● Directions
What lines below include the word "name"? Copy each one.

● Given data
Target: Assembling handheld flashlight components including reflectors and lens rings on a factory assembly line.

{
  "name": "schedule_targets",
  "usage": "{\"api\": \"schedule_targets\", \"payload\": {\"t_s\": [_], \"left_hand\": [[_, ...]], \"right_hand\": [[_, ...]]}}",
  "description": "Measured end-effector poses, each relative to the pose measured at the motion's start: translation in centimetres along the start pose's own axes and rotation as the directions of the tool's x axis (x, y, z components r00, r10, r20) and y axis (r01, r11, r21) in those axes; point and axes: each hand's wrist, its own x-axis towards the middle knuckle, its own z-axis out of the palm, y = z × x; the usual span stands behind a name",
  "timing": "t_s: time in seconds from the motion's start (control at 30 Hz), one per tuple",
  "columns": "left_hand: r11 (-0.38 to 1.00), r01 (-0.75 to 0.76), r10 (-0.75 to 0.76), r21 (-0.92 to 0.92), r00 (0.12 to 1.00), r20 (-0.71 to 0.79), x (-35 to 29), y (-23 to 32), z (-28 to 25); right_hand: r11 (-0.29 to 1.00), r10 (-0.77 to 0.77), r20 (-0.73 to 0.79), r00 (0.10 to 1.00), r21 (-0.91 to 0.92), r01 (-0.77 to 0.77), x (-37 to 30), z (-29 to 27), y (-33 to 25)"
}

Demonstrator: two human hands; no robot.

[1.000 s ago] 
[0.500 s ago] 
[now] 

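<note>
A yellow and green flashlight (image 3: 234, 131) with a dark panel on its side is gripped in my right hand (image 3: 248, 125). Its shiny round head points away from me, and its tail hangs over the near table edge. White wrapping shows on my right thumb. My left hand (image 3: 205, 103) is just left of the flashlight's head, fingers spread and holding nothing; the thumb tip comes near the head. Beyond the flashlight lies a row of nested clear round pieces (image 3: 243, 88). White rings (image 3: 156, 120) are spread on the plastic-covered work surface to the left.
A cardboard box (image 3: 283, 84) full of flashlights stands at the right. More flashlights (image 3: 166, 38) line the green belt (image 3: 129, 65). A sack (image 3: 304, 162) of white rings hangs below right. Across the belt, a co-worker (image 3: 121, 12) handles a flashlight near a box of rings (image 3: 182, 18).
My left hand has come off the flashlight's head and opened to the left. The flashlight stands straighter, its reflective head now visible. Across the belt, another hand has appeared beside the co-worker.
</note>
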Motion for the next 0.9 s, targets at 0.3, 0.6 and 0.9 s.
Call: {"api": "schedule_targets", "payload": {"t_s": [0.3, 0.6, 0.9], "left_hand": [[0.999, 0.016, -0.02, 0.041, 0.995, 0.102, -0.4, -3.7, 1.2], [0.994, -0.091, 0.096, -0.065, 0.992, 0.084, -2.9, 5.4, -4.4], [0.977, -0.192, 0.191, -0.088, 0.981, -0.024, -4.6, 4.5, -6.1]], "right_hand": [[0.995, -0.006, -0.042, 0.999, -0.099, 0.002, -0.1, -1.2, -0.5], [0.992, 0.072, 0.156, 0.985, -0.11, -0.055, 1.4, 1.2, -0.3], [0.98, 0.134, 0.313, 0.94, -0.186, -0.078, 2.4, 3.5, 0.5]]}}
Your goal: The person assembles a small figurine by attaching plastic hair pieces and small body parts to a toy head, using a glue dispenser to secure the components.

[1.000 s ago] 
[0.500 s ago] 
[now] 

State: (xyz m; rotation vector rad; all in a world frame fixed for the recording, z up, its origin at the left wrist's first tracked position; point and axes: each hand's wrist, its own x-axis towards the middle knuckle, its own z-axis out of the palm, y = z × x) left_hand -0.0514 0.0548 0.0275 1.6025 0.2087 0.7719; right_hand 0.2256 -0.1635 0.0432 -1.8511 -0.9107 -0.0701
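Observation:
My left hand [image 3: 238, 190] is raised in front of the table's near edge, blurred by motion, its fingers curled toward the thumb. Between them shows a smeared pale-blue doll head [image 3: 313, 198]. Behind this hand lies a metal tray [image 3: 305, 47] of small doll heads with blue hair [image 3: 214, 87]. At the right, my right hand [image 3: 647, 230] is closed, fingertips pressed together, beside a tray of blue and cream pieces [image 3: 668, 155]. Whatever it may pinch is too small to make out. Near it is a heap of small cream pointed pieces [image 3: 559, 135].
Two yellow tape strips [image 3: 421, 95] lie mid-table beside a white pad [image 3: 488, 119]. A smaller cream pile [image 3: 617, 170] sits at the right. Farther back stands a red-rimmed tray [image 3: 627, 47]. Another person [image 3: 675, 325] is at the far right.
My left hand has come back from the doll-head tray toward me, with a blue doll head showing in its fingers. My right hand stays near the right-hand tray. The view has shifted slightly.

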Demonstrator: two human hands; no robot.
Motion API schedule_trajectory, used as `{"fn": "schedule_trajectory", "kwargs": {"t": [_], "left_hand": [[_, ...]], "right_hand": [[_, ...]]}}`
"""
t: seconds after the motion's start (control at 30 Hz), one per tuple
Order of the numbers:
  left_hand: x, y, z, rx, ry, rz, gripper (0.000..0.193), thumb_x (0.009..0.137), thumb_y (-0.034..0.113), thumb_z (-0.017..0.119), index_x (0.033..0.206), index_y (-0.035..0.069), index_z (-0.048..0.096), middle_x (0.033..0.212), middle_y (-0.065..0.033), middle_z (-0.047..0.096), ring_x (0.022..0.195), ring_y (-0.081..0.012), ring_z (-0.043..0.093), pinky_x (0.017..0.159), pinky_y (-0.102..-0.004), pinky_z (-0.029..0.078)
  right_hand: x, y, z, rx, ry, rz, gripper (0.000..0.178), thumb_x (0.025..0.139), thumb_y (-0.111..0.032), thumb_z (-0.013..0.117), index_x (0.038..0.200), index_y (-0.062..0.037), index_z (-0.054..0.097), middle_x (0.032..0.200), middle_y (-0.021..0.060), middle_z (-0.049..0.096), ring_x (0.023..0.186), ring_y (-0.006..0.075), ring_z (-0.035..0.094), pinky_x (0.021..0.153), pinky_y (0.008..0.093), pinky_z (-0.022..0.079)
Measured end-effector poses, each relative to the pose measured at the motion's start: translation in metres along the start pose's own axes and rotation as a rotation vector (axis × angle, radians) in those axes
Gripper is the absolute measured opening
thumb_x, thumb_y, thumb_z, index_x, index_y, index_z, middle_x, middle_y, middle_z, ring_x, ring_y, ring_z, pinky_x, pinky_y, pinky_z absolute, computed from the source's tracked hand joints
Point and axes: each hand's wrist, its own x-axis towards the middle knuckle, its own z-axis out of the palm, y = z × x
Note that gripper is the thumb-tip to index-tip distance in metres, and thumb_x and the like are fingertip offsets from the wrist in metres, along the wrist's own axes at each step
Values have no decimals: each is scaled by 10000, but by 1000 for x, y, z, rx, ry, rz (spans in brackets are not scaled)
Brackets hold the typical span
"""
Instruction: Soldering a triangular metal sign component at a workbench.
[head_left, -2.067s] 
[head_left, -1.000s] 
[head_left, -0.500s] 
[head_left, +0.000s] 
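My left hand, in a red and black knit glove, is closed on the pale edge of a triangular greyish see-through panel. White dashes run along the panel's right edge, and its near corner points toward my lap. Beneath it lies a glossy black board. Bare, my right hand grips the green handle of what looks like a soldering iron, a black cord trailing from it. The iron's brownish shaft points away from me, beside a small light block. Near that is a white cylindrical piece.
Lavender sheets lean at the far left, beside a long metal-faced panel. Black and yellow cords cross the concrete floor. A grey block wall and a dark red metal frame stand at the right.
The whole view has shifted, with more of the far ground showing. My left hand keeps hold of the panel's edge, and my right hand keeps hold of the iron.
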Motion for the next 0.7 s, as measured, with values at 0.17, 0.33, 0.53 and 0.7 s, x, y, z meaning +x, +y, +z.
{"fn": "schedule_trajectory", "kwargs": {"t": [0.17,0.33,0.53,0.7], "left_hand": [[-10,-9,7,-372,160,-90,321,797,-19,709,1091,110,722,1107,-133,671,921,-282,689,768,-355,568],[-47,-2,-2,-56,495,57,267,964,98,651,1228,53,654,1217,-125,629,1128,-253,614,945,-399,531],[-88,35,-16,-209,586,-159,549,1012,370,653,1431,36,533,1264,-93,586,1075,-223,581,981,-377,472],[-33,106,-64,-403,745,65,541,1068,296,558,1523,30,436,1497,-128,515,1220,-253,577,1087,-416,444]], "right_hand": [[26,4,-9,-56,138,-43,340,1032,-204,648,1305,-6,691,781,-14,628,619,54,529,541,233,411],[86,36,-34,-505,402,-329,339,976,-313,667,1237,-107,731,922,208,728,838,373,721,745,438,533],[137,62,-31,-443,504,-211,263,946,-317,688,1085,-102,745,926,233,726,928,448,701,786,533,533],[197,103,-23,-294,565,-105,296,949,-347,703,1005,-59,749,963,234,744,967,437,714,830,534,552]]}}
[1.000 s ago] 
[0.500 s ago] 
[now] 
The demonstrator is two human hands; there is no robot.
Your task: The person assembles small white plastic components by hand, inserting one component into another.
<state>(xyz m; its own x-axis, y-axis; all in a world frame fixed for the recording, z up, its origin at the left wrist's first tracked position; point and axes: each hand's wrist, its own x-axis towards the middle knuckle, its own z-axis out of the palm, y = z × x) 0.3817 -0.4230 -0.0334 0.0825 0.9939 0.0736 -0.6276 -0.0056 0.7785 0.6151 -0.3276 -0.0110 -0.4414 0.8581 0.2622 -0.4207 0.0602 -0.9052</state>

● Answer to this problem
  "name": "schedule_targets",
  "description": "Measured end-effector poses, each relative to the pose measured at the motion's start: translation in centimetres along the start pose's own axes and rotation as the directions of the tool's x axis (x, y, z components r00, r10, r20) and y axis (r01, r11, r21) in those axes; point and axes: each hand's wrist, its own x-axis towards the middle knuckle, its own z-axis out of the palm, y = z × x; the usual span stands behind a name",

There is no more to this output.